# Pad Printing Tagless Label Service



## zaprats (Sep 16, 2011)

Does anyone know of a service that Prints tagless labels on t-shirt using a pad printer where the cost of reasonable? or is it better to just buy your own? The Inkcup pad printer costs about $4000. Manual ones around $300-700.


----------



## clclothing (Jul 27, 2011)

You could try plastisol transfers of your label and use a mini heat press. The cost would be pennies per shirt and the printing would be more durable.

I know of printers that do it during the screen printing process. It is about 35 cents a hit plus the cost of the plates. About $75 a plate and you need a plate for every size and for every change of shirt origin, at least.

Transfers would allow you to gang up a sheet of sizes and you might get 60 on a $1 transfer sheet.

Just an idea.


----------



## delcambre88 (Oct 12, 2011)

I just joined tshirt forum. I was interested in some alternative ways to transfer images and logos onto performance apparel. I recently purchased a pad printer to print the tagless logo on the neck line of a brand I am working on as well as some other side projects.

I am looking for performance shirts with no tags on the neck, but seems rather difficult unless you want to remove labels. I'm not offering my services, I don't actually have a business yet and am still in Test/R&D mode. So I can tell you this, the machine is great and fast. Very inexpensive to print on each shirt but you can be limited in size and color. Works better for long runs but am am finding interesting ways to make short runs profitable. 

So what is reasonable cost wise? What do most charge for that type of service. I bought the machine for personal use but would be interested to know what companies charge for that type of service.


----------



## TheBradley (Feb 21, 2011)

Hey Zaprats, where are you located?


----------



## Lescliff (Dec 8, 2011)

Buying these tagless labels from a particular company will cost you cheaper as far as I think. There is intense competition going on in printing world. That is the reason why the companies are reducing their cost without changing the quality of the product. You can easily find/buy/print cheap tagless labels from any company. Most companies are offering customized facilities with free shipments offers. 



_____________________
print labels | labels printing


----------



## kimskiy (Sep 6, 2012)

Hi everyone! I apologize in advance for my English. I am new to this forum. I wanted to ask, can you recommend a proven equipment for Tagless Pad Printing on the shirts. Needs, printing field 80mm * 80mm minimum, 1-2 colors, the performance of 1000 pieces per hour. I have orders from manufacturers of shirts labeling of their products. Estimated download 200,000-300,000 units a month. 
thanks


----------



## g.lupo (Aug 20, 2007)

check out screenprintsupply.com they have pad printer and a Rapid Tag printer your looking at 2,000 labels an hour


----------



## kimskiy (Sep 6, 2012)

Good day! Thank you for your response. Please tell me which country produces. How reliable is the equipment (may be you are working on it or someone you know, if it is, I can further learn from you about the details of this technology). Or where I can consult (I understand there is an information equipment manufacturer, but I would like to know the opinion of people who themselves are working on it)?
* I am in Uzbekistan, so get enough service to be difficult.
Waiting for your advice


----------



## kimskiy (Sep 6, 2012)

I forgot to specify, I wrote about the rapid tag printer screen printing


----------



## InkworksBC (Apr 2, 2010)

clclothing said:


> You could try plastisol transfers of your label and use a mini heat press. The cost would be pennies per shirt and the printing would be more durable.
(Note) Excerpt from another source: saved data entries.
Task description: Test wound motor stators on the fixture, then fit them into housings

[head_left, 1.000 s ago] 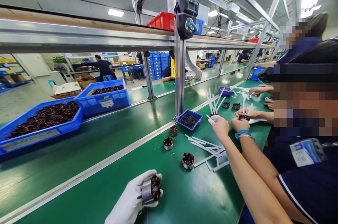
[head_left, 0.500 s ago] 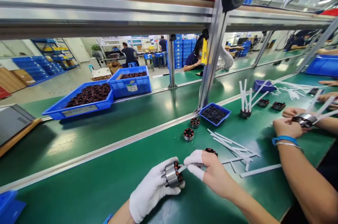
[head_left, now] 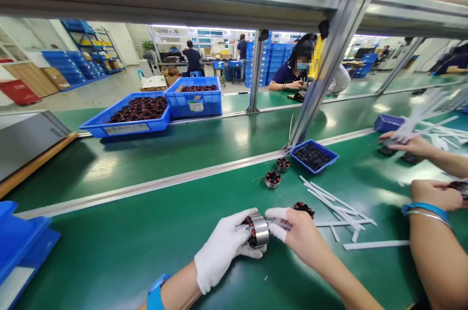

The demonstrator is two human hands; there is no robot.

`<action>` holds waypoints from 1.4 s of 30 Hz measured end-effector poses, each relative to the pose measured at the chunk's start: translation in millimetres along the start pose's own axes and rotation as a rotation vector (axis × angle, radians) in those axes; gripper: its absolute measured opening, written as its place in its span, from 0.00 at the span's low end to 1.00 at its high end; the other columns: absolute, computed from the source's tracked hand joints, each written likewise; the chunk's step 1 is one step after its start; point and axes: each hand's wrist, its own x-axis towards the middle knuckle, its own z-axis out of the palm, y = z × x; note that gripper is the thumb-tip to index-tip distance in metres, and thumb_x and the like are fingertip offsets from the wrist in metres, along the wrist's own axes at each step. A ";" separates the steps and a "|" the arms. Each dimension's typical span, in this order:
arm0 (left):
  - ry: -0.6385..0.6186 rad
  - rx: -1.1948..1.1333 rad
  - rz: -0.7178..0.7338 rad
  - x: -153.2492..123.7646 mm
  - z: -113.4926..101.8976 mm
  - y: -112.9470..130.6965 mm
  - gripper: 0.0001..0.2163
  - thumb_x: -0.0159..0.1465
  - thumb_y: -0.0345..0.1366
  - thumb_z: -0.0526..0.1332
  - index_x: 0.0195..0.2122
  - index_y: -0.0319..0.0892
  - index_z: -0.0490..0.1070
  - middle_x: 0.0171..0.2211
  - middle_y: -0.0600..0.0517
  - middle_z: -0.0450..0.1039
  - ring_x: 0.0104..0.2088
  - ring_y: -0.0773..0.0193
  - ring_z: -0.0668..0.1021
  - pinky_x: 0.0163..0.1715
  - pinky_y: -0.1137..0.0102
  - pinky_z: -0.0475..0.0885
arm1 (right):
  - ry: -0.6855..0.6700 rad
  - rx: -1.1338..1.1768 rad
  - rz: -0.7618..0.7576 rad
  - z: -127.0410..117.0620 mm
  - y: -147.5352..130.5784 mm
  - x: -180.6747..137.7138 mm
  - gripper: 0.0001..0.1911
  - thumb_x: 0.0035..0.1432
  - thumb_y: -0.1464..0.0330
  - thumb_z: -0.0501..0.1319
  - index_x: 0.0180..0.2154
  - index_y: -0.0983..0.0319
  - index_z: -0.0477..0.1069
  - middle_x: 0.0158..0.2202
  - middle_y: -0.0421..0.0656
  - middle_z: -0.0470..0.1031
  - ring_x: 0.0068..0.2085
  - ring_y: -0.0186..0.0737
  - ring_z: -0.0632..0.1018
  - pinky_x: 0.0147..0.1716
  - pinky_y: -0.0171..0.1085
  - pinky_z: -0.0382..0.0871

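Observation:
My left hand, in a white glove, is closed around a motor stator with a silver metal ring and red-and-black windings. It holds the stator tilted sideways above the green bench. My right hand wears white covers on thumb and forefinger. Those fingers pinch a thin grey tool, its tip at the stator's right side; its exact kind is hard to make out. Just behind the right hand lies a dark wound core. Two more stators, a nearer one and a farther one, stand beyond.
White strips lie right of my hands. A small blue tray holds black pieces near the metal post. Blue bins sit at left and back. A co-worker's forearms are close on the right.
The stator has turned in my left hand, so its metal ring now faces right. My view has shifted. At right, a co-worker's hand now grasps the cluster of white strips.

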 end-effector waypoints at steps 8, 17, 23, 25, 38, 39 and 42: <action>0.003 -0.023 0.017 1.8 -1.2 -2.4 0.25 0.53 0.32 0.60 0.53 0.37 0.60 0.37 0.44 0.72 0.32 0.63 0.76 0.34 0.66 0.72 | 0.083 -0.095 -0.233 2.4 6.7 -0.4 0.08 0.54 0.68 0.56 0.33 0.57 0.75 0.26 0.42 0.69 0.28 0.37 0.70 0.26 0.34 0.65; 0.099 0.005 0.039 4.9 1.9 -11.7 0.28 0.53 0.33 0.60 0.56 0.35 0.57 0.38 0.43 0.74 0.30 0.62 0.78 0.31 0.67 0.74 | 0.212 -0.080 -0.304 11.9 2.4 0.8 0.10 0.48 0.75 0.55 0.24 0.59 0.73 0.24 0.41 0.70 0.26 0.35 0.71 0.24 0.31 0.66; 0.104 0.115 0.123 6.3 -1.5 -16.4 0.23 0.56 0.34 0.56 0.54 0.39 0.61 0.43 0.44 0.73 0.30 0.62 0.77 0.28 0.67 0.75 | 0.206 -0.063 -0.289 13.1 4.7 -2.4 0.12 0.49 0.76 0.55 0.29 0.59 0.76 0.26 0.42 0.72 0.28 0.34 0.72 0.25 0.30 0.67; 0.083 0.147 0.145 5.4 -2.3 -17.6 0.22 0.57 0.35 0.55 0.54 0.41 0.62 0.45 0.45 0.72 0.32 0.60 0.78 0.28 0.67 0.75 | 0.172 -0.050 -0.249 12.9 7.9 -2.7 0.13 0.48 0.76 0.55 0.33 0.60 0.76 0.27 0.42 0.72 0.29 0.35 0.72 0.26 0.31 0.68; 0.156 0.554 0.291 0.1 -6.7 -15.2 0.20 0.51 0.26 0.53 0.44 0.43 0.73 0.40 0.52 0.76 0.41 0.60 0.77 0.45 0.68 0.71 | -0.018 -0.173 -0.541 9.8 11.9 -10.0 0.22 0.54 0.79 0.48 0.50 0.59 0.61 0.30 0.43 0.73 0.29 0.37 0.72 0.26 0.34 0.66; 0.155 0.578 0.295 0.0 -7.0 -14.1 0.20 0.50 0.26 0.53 0.44 0.42 0.73 0.41 0.52 0.76 0.40 0.60 0.77 0.44 0.69 0.71 | -0.013 -0.206 -0.555 10.5 13.4 -10.8 0.23 0.53 0.79 0.47 0.50 0.59 0.60 0.29 0.43 0.72 0.28 0.37 0.71 0.25 0.34 0.66; 0.154 0.637 0.301 -0.9 -6.4 -10.4 0.21 0.49 0.25 0.54 0.44 0.40 0.73 0.40 0.50 0.77 0.40 0.61 0.77 0.44 0.71 0.71 | 0.005 -0.297 -0.586 12.4 15.8 -12.3 0.24 0.52 0.80 0.45 0.51 0.60 0.59 0.27 0.43 0.71 0.27 0.38 0.70 0.23 0.35 0.65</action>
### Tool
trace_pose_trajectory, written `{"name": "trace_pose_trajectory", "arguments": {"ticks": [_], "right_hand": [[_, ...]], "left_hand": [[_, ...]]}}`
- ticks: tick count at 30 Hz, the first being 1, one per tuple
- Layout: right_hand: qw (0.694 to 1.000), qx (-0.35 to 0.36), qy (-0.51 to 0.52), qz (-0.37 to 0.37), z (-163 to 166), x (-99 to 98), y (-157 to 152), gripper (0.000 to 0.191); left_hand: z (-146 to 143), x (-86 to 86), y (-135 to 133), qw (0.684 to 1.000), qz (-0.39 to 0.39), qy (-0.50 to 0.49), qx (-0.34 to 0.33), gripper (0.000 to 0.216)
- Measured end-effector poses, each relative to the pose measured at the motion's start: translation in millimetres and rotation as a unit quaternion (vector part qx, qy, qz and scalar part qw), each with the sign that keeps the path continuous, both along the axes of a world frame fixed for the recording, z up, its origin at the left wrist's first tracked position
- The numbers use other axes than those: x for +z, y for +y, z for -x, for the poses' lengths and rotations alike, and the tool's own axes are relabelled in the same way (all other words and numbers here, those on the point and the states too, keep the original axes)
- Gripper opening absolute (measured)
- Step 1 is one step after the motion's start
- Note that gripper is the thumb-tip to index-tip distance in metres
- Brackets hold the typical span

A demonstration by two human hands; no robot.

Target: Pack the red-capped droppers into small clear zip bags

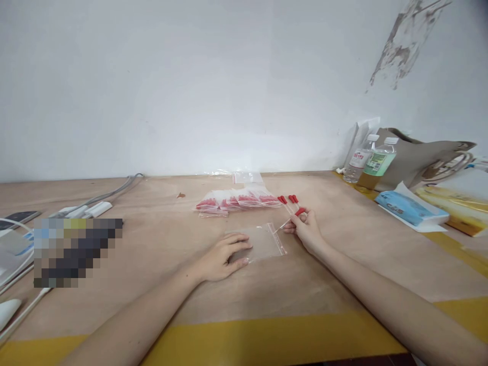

That's dead backwards. Padprinting will outlast transfers, and transfers will take 5-10 times as long to apply.


----------



## Comin'OutSwingin (Oct 28, 2005)

InkworksBC said:


> That's dead backwards. Padprinting will outlast transfers, and transfers will take 5-10 times as long to apply.


Actually, plastisol transfers will outlast the garment. So, even if pad printing will outlast the plastisol transfer, it really doesn't make any difference. Anything more than outlasting the garment is overkill.

Also, like was stated earlier, you can gang up transfers and literally spend pennies per transfer. And unless you're doing hundreds at once (which most people here won't be doing), then the time it takes to apply the transfer is minimal.


----------